Tue, 25 Jan 2011
Voting Reform - Correcting the confusion
With the announcement of the formation of the current coalition government I was overjoyed to see that voting reform was one of the key points over which the coalition agreement was formed. I have since got involved with the Yes to fairer votes campaign. Helping out with the campaign in the Canterbury area.
It is whilst working with the campaign that I have come across what has to be one of the most annoying responses when talking about voting reform.
I don't want AV; I want PR
When I get this response, I generally enquire as to what they mean; the answers I get are varied, and almost always entirely wrong.
Many people appear to believe that Proportional Representation (PR) is, itself, a voting system. This is a fundamental misunderstanding of either what a voting system or PR is. PR is not a voting system, it is a goal, a concept. The aim of Proportional Representation is to elect your government with a voting system that apportions representation in proportion to the share of the vote attained. To achieve this there are any number of interesting and esoteric voting systems most well known of which are Alternative Vote (aka instant run off), Single Transferable Vote and the Party List system, all of which are able to provide Proportional Representation to a lesser or greater degree, but they are themselves not PR. PR is the goal, STV, Party List, or AV is the system used to attain that goal.
In this referendum we will not be presented with a choice between STV, Party list, AV, or First Past the Post (FPTP). What we will be presented with is a choice of AV or FPTP. That is the choice.
So why should we want AV? The simple answer is because it is better than FPTP, but more importantly, because it is the stepping stone. We are presented with a once in a generation chance for real wholesale electoral reform in the UK, something that the Electoral Reform Society has been campaigning for in one guise or another since 1884[1]. If we say no to fairer votes now because we would rather have STV or Party List, we are unlikely to get a chance like this for another 20 years.

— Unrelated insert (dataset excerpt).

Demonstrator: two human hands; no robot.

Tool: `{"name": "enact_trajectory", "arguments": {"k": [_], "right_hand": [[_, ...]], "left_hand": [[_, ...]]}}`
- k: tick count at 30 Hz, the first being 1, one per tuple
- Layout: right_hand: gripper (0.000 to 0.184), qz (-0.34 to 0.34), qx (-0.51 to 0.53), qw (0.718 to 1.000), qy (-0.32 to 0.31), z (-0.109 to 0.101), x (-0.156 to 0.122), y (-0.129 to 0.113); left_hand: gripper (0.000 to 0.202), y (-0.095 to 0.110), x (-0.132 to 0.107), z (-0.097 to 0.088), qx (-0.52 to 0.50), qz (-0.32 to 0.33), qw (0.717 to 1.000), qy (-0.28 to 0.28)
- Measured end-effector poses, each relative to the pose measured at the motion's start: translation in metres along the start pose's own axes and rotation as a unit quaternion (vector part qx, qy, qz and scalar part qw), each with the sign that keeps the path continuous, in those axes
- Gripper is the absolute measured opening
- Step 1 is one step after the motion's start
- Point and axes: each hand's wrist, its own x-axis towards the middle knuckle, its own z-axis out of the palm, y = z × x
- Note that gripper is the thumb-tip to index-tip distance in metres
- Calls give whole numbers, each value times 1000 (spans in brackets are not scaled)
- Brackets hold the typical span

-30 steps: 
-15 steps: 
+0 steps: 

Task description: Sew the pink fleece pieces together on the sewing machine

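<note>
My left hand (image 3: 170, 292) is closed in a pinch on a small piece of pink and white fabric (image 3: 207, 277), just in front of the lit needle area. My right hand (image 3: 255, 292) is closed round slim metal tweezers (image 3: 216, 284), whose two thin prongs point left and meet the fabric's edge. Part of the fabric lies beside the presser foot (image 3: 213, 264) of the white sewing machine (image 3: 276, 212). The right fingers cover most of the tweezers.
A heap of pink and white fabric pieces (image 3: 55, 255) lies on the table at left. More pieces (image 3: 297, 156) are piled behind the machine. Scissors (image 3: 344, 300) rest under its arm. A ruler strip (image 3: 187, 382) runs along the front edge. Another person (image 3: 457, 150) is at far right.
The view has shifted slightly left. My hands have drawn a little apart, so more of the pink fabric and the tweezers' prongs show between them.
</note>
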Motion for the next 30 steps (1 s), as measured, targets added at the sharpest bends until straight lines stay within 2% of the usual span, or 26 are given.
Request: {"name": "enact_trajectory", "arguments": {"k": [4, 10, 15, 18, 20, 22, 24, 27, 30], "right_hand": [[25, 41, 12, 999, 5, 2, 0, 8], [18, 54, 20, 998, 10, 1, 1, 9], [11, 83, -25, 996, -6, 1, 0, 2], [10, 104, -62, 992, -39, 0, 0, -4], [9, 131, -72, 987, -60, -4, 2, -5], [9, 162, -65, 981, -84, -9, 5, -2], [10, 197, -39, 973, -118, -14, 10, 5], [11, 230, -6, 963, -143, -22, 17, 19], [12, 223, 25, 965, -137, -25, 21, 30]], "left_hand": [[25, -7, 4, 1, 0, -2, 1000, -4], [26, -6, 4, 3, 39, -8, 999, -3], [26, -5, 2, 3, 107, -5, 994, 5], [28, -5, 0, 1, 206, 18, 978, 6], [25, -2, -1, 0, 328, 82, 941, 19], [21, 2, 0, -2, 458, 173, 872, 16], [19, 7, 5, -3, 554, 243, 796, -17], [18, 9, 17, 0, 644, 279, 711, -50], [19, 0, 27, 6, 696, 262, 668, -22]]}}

If we accept that AV is better than what we have, and a step in the right direction, it provides us a gateway for future improvements into a truly proportional system like STV or Party list.
posted at: 18:33 | path: / | permanent link to this entry | 1 comments
Posted by Dmitrijs Ledkovs at Mon Mar 14 23:13:22 2011
I held a similar opinion until I did the count. https://spreadsheets.google.com/pub?hl=en_GB&hl=en_GB&key=0AhdwgX-P_xpMdGhoN0FHcUk5UlNCZm1xVlRsOG80d0E&single=true&gid=0&output=html
If you treat everyone's votes equaly - conservatives and labor would have significantly less seats and libdem significantly more. Not enough to have a majority, so still a hung parliament.
UK Independent party would go from 0 to wooping 20 seats and national party from 0 to 12 seats. Thanks, but I'd rather have the current results than independent & national party in the parliament.
If everyone has the same alignment as the party they voted for in 2010, the referendum for AV would fail.
I haven't analysed more complex voting strategies. That would be hard since I don't have the per-voter access and no way to gather additional data for some voting strategies.